Antimicrobial resistance (AMR) occurs when microorganisms evolve to become resistant to the medications used to treat infections they cause, rendering these drugs less effective or ineffective. AMR arises from genetic mutations and misuse of antimicrobial medications. It poses a significant global health threat, leading to diseases that are difficult to treat, to increased mortality rates, and higher healthcare costs. Addressing AMR requires a comprehensive approach, including prudent antimicrobial use, surveillance, research into new treatments, and collaboration across healthcare sectors and stakeholders. In the face of mounting challenges posed by antimicrobial resistance, the urgency to discover novel drugs and develop effective vaccines has never been greater.

Senior Scientists like Prof Ada Yonath, GP Talwar, Greg Basarab, Tom Blunden, Catrin Moore, and others delivered plenary lectures to an enthralled audience. Younger scholars presented their papers and posters in separate sessions. Senior officials and Vice-Chancellors of leading universities in India (like BHU) also delivered plenary lectures.

NGOs including Toxics Link working for AMR participated in the conference. Believing in academic-industry interface, the organizers had also invited stalwarts like Dr Ashok Rattan, Raj Kumar Halder, Ruhvenile, and others who made presentations of the work done in the field.

Delegates were welcomed by the Vice-Chancellor of SRM University, Prof Paramjeet S Jaswal, who also addressed the gathering at the valedictory. The organizing Secretary of the Conference, Prof Samuel V Raj, who is also the Dean of SRMUH and a pioneer in the field of AMR, spear-headed the entire venture, and mingled with the delegates along with his team, overseeing all the arrangements which proceeded seamlessly.

Participants, young and old, were happy with the arrangements and also the rich intellectual fare provided through the deliberations and the networking.

Overall, the conferences served as a vital platform for intellectual exchange, fostering collaboration and collective problem-solving in a field of global significance, i.e., antimicrobial resistance. The synergy generated by scholars from diverse backgrounds coming together enabled the cross-pollination of ideas, forged new intellectual bonds, and reinforced the commitment to advancing scientific knowledge for the betterment of humanity.

IN BRIEF:

SRM University, Delhi-NCR, Sonepat, hosted the Third International Conference on ‘Antimicrobial Resistance, Novel Drug Discovery, and Vaccine Development’ from March 18 to 20, 2024, at the Habitat Centre, Delhi.
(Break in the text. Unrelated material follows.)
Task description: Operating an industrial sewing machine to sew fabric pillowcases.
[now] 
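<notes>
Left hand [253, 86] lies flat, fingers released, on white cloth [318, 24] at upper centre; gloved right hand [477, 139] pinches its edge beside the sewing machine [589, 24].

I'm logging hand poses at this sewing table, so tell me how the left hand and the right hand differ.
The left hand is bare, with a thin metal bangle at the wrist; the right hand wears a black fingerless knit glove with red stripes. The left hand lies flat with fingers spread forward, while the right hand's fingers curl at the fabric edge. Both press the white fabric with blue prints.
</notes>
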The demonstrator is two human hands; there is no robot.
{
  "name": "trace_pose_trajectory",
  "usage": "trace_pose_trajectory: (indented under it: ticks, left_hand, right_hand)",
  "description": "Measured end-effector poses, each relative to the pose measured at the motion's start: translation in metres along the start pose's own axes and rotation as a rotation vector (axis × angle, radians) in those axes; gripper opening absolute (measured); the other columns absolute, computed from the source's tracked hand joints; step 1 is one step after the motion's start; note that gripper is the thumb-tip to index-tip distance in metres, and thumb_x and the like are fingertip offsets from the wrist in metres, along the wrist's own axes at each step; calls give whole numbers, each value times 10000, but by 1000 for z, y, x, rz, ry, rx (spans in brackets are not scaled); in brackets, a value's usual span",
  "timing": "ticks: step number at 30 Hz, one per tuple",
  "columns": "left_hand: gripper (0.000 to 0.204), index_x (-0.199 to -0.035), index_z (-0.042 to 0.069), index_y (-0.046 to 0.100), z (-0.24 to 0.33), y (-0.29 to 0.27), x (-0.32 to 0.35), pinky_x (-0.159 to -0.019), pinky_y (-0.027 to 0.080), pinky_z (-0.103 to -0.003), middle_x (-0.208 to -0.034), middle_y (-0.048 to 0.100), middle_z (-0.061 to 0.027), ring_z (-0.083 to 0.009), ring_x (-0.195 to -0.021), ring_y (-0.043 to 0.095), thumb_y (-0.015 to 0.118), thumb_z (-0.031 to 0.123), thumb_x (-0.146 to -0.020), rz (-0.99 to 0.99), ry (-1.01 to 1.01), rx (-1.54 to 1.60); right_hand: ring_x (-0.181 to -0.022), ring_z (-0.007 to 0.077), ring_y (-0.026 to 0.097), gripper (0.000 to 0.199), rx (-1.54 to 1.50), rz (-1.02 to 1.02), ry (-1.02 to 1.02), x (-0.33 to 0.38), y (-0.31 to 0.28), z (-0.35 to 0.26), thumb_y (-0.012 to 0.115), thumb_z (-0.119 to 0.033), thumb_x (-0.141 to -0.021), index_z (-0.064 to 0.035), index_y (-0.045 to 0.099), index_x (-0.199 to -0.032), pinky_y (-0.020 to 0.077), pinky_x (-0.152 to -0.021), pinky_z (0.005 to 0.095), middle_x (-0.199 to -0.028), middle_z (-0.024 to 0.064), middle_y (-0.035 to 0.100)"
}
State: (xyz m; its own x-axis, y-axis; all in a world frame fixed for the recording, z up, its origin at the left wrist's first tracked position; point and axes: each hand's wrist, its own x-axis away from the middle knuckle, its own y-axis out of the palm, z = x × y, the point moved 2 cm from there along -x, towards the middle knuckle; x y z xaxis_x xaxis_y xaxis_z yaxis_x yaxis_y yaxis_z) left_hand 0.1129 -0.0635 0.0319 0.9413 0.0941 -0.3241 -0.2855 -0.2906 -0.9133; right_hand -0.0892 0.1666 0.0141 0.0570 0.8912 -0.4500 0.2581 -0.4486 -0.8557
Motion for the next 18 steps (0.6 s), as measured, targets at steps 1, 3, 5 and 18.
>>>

Around 400 delegates from India and abroad attended, including renowned international scientists. The conference, inaugurated by the Governor of Haryana, Shri Bandaru Dattatreya, emphasized the global significance of addressing antimicrobial resistance (AMR). Notably, Nobel Laureate Ada Yonath was the Guest of Honor. AMR poses a serious threat to global health, demanding collaborative efforts in prudent antimicrobial use, surveillance, and research for new treatments. Plenary lectures by senior scientists like Prof Ada Yonath highlighted the urgency of the issue, while younger scholars presented their work. NGOs and industry experts contributed to the discourse. Prof Paramjeet S Jaswal and Prof Samuel V Raj facilitated the event, ensuring seamless proceedings. The conference provided a crucial platform for intellectual exchange, fostering collaboration and reinforcing the commitment to combating AMR for the betterment of humanity.